[Given data Boundary: Start]
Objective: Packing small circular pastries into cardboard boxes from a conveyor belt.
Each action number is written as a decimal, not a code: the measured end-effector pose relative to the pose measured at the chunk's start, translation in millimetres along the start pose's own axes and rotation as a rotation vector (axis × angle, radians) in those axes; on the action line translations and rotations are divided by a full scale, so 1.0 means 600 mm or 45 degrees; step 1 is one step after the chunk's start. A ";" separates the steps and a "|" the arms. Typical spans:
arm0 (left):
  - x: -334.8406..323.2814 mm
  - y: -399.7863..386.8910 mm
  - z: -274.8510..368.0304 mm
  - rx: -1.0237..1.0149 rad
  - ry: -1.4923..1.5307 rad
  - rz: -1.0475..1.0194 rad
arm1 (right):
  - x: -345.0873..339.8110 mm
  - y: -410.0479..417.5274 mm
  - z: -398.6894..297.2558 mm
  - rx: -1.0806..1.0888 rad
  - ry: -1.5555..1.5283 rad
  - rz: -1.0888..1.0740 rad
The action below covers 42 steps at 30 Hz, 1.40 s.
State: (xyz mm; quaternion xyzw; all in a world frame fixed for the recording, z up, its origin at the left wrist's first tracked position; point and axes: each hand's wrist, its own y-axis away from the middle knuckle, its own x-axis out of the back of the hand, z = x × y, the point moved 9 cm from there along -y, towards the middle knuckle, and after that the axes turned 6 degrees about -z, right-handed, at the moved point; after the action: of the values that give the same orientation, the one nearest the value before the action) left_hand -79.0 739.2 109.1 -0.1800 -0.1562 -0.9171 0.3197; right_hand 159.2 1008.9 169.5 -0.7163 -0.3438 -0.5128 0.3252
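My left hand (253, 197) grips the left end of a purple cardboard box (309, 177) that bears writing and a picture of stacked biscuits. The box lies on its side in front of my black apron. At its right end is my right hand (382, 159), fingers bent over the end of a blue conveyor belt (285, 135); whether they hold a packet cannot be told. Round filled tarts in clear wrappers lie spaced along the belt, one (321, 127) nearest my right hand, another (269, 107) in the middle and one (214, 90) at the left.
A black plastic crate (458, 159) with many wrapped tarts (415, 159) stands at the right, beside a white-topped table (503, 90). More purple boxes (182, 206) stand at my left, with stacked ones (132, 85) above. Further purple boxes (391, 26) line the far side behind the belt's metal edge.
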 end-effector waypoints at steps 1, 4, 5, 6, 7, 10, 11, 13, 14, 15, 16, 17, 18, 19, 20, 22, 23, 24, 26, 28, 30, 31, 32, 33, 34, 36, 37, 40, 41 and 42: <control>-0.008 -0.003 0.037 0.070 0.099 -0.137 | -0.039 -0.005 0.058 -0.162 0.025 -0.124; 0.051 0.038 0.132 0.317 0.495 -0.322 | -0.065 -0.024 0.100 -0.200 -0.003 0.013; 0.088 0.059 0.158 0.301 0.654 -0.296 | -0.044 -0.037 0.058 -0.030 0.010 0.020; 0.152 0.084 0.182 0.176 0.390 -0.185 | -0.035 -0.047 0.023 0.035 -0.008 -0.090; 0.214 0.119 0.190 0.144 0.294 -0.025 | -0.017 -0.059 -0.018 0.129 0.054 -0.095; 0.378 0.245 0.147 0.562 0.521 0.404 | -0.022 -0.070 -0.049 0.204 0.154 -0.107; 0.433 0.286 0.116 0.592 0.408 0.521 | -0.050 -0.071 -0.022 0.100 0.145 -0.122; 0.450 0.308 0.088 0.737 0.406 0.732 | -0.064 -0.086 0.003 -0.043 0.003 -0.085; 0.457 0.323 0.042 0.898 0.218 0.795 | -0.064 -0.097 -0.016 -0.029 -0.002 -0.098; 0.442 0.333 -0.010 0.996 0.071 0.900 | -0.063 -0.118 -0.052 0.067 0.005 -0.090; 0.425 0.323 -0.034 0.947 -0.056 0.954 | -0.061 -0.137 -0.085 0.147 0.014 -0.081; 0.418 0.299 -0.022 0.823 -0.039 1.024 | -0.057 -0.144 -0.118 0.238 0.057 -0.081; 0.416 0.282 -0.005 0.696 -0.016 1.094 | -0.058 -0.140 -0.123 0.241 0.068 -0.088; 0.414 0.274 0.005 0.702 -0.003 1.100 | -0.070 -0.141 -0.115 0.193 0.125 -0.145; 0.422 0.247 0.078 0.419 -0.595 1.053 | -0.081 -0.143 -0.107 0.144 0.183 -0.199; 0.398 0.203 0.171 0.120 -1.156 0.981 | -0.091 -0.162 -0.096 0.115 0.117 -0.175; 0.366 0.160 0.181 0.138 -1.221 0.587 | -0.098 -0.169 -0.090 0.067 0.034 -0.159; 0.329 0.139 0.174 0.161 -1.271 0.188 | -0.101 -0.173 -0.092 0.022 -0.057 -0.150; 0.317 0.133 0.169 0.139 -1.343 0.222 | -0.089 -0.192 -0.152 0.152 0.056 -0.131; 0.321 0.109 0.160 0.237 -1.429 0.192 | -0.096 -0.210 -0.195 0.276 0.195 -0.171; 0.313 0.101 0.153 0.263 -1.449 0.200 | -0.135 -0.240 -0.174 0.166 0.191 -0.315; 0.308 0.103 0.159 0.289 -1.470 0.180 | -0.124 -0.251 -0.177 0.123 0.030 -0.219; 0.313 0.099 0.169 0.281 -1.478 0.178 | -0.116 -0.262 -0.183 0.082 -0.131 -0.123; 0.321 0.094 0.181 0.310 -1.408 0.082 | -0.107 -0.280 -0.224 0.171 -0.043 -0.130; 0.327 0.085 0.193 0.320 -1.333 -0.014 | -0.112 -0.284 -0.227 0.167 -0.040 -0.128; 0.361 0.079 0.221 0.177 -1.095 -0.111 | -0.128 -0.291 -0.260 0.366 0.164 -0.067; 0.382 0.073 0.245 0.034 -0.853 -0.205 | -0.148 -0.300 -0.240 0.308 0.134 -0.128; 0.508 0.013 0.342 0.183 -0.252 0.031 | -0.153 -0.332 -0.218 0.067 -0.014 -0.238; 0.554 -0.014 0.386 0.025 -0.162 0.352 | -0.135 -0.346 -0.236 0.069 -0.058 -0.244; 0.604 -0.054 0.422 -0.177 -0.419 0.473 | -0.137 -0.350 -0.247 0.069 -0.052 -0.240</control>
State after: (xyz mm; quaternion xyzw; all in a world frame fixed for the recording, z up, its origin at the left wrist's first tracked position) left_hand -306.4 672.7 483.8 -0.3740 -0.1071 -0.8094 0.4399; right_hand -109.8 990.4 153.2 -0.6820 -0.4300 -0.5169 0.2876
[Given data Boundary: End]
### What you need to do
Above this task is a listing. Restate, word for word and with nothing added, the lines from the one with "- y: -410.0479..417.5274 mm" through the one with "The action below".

### Result
  - y: -410.0479..417.5274 mm
  - z: -398.6894..297.2558 mm
  - rx: -1.0806..1.0888 rad
  - ry: -1.5555..1.5283 rad
  - rz: -1.0888..1.0740 rad
The action below covers 42 steps at 30 Hz, 1.40 s.

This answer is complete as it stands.